Le sourcil de Telziel se redresse en un soubresaut d’étonnement, légèrement piqué par la jalousie, mais il laisse de côté ce sentiment en voyant le comportement d’Eliza, complètement détachée de la situation et fascinée par l’environnement. L’inspecteur finit par hocher la tête et se détourne de son supérieur, prenant le pas des arrières, suivit de près par Telziel qui tient nerveusement son arme contre lui.

(Notgiel) : Pourquoi nous séparer ?

(Telziel) : C’est vrai que l’intérêt est moindre en ces circonstances, mais j’ai l’impression que Miller ne veut pas s’attarder ici.

(Notgiel) : Je le comprends…

La voix tremblante de Notgiel fait sourire son supérieur qui arrive enfin à l’arrière de l’énorme bâtisse. Le vent est plus fort ici car il s’engouffre dans un large canyon creusé sur le bord du bâtiment, à quelques mètres à peine de ce qu’il reste des jardins. La terre desséchée semble étrangement modelé au fond, ce qui laisse pensée que de l’eau s’y est écoulé à une certaine époque. La boue sèche s’est d’ailleurs accrochée à un moulin à eau complètement décrépi et à moitié brisé, en camouflant la moitié sous une épaisse couche de terre.   
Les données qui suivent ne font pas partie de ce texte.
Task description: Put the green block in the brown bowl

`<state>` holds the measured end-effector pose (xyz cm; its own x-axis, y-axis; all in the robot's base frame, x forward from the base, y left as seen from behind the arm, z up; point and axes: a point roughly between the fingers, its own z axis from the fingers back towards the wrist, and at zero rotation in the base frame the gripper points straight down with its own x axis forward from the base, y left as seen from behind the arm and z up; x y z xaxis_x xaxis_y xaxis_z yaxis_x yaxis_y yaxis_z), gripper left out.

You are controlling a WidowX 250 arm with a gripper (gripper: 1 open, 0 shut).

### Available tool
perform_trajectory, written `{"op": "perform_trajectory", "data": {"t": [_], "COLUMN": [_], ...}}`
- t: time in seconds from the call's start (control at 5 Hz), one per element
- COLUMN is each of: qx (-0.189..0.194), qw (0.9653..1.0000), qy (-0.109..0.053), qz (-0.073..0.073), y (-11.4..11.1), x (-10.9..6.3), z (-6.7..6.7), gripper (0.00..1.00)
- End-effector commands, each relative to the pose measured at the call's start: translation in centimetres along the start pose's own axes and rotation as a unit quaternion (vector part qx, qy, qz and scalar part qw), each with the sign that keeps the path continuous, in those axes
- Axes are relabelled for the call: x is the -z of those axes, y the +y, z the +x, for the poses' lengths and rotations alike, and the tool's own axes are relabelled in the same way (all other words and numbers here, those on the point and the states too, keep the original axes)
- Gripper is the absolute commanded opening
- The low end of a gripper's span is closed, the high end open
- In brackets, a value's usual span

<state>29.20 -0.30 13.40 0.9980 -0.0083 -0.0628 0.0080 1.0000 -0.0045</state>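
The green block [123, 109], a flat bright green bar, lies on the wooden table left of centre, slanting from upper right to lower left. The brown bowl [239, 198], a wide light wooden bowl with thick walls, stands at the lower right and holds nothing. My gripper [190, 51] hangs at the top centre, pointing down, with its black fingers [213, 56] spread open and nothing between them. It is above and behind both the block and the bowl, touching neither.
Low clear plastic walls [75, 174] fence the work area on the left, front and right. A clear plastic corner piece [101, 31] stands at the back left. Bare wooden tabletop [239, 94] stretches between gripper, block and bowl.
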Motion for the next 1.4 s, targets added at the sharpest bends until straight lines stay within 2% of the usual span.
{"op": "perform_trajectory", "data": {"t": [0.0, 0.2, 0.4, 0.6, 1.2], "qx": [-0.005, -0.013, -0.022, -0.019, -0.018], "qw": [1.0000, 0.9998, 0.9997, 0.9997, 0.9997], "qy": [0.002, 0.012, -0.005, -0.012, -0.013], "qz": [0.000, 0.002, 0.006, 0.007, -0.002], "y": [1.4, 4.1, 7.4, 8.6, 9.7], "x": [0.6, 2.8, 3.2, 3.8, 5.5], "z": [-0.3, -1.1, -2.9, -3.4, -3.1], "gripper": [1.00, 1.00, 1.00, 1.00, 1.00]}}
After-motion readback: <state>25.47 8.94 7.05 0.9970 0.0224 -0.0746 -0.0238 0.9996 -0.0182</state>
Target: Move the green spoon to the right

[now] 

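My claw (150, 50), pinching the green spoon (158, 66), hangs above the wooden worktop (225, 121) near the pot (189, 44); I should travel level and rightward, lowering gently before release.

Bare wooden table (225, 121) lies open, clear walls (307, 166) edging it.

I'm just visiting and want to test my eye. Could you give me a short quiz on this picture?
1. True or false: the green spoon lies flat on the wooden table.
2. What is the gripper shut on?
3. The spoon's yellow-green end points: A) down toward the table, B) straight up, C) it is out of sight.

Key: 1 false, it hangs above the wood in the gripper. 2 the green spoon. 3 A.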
(Notgiel) : Y avait une rivière ici ?

(Telziel) : Artificielle, m’est avis… la famille Van Reinhardt vivait à l’écart de la population, et ne devait pas manquer d’argent. Quand ils sont morts, les gens d’Organo ont dû détourner la rivière, ou l’assécher. Va savoir. Ca n’aurait plus servi à rien…

Alors que Telziel débite ces phrases en observant la roue en décrépitude, l’attention de Notgiel se détache, au point où il s’en détourne de son collègue pour approcher le mur de la bâtisse. L’inspecteur se retourne vers son subordonné, légèrement vexé du désintérêt dont il semble faire preuve.

(Telziel) : Tu pourrais au moins m’écouter quand je te parle !

(Notgiel) : Venez plutôt voir ça, chef.

Telziel rejoint alors son acolyte qui s’est arrêté devant le mur décrépi de la maison, en caressant étrangement la surface. Lorsqu’il arrive à son niveau, il constate la présence de nombreux impacts de balles dans le mur, et de sang séché ayant éclaboussé la paroi en plusieurs endroits alentours.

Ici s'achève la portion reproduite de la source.